Async-first version tracking system for RAG applications
Project description
RAGVersion
Async-first version tracking system for RAG applications
RAGVersion is a plug-and-play module that tracks document changes and integrates seamlessly with LangChain, LlamaIndex, and other RAG frameworks. It provides automatic version control, change detection, and content diffing for your document pipelines.
Features
- 🚀 Async-first architecture - Built for modern Python async/await patterns
- 📦 Plug-and-play - Works with any RAG system
- 🔄 Batch processing - Efficiently process large document collections
- 💾 Supabase integration - Primary storage backend with PostgreSQL
- 📝 Document parsing - Supports PDF, DOCX, TXT, Markdown, and more
- 🔍 Change detection - Automatic tracking with content hashing
- 🔗 Framework integrations - Ready-to-use helpers for LangChain & LlamaIndex
- 🛡️ Resilient - Continue-on-error design for production systems
Installation
# Basic installation
pip install ragversion
# With all parsers
pip install ragversion[parsers]
# With LangChain integration
pip install ragversion[langchain]
# With LlamaIndex integration
pip install ragversion[llamaindex]
# Everything
pip install ragversion[all]
Quick Start
import asyncio
from ragversion import AsyncVersionTracker
from ragversion.storage import SupabaseStorage
async def main():
# Initialize tracker
tracker = AsyncVersionTracker(
storage=SupabaseStorage.from_env()
)
# Track a single file
change = await tracker.track("document.pdf")
if change:
print(f"Document changed: {change.change_type}")

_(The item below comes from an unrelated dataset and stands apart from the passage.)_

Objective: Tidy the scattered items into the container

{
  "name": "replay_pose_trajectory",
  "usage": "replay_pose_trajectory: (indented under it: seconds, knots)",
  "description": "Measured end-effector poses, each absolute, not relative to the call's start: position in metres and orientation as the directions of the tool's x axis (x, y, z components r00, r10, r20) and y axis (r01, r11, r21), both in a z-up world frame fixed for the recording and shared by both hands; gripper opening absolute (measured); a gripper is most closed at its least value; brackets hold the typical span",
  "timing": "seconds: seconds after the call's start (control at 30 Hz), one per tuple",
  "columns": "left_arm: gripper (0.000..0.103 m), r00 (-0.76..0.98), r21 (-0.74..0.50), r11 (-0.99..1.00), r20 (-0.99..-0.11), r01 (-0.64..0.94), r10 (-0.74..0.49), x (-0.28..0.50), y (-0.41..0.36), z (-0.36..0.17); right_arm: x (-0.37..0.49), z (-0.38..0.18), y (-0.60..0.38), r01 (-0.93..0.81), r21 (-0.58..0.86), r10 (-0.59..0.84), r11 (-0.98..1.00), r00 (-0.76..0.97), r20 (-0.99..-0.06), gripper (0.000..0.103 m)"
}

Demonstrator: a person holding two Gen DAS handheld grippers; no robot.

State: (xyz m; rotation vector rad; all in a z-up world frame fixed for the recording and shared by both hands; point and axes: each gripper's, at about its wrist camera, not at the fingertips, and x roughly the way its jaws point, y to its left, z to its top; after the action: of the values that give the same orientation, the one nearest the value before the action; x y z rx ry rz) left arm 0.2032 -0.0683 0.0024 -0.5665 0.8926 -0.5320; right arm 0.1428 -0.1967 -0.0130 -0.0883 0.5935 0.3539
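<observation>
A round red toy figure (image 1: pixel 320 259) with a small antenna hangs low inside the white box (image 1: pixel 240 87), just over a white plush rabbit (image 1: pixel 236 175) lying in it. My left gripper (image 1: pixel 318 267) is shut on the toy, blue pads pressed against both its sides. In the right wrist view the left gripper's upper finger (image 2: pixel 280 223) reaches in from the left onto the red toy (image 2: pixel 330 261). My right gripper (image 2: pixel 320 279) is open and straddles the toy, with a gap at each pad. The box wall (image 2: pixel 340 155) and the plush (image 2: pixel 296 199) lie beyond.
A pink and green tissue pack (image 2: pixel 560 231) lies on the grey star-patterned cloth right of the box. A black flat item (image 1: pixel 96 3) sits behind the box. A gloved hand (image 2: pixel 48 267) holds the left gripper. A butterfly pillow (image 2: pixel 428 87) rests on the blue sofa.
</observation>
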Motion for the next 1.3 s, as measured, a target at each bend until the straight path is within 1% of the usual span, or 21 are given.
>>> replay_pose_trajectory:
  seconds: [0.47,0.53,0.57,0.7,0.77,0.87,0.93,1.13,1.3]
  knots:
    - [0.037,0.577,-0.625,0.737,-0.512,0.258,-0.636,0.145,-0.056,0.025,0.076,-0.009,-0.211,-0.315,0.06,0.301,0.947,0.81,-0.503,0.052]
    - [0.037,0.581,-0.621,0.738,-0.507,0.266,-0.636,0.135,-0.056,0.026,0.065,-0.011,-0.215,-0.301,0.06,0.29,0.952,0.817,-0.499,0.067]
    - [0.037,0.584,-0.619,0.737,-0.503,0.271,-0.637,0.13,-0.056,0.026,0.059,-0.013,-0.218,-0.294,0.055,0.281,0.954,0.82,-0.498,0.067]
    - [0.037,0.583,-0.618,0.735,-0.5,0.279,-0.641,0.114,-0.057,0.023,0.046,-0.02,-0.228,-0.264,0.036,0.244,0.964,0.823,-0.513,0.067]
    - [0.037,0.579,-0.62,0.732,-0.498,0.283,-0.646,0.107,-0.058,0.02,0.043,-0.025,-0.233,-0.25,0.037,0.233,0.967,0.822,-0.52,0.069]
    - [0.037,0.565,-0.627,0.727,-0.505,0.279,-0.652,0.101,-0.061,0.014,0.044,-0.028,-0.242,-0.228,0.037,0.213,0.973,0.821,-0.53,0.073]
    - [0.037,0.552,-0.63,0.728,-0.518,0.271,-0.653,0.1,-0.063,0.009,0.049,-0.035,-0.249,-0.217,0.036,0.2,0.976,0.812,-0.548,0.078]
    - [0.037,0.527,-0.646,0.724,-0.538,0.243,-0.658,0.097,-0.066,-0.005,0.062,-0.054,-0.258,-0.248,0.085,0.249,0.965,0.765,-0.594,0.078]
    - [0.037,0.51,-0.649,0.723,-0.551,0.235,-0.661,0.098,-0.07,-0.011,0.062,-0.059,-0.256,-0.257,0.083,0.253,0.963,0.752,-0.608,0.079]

# Track a directory (batch processing)
result = await tracker.track_directory(
"./documents",
patterns=["*.pdf", "*.docx"],
recursive=True
)
print(f"Processed: {len(result.successful)} files")
print(f"Failed: {len(result.failed)} files")
asyncio.run(main())
Configuration
Create a ragversion.yaml file:
storage:
backend: supabase
supabase:
url: ${SUPABASE_URL}
key: ${SUPABASE_SERVICE_KEY}
tracking:
store_content: true
max_file_size_mb: 50
batch:
max_workers: 4
on_error: continue
content:
compression: gzip
ttl_days: 365
Or use environment variables:
export SUPABASE_URL="https://your-project.supabase.co"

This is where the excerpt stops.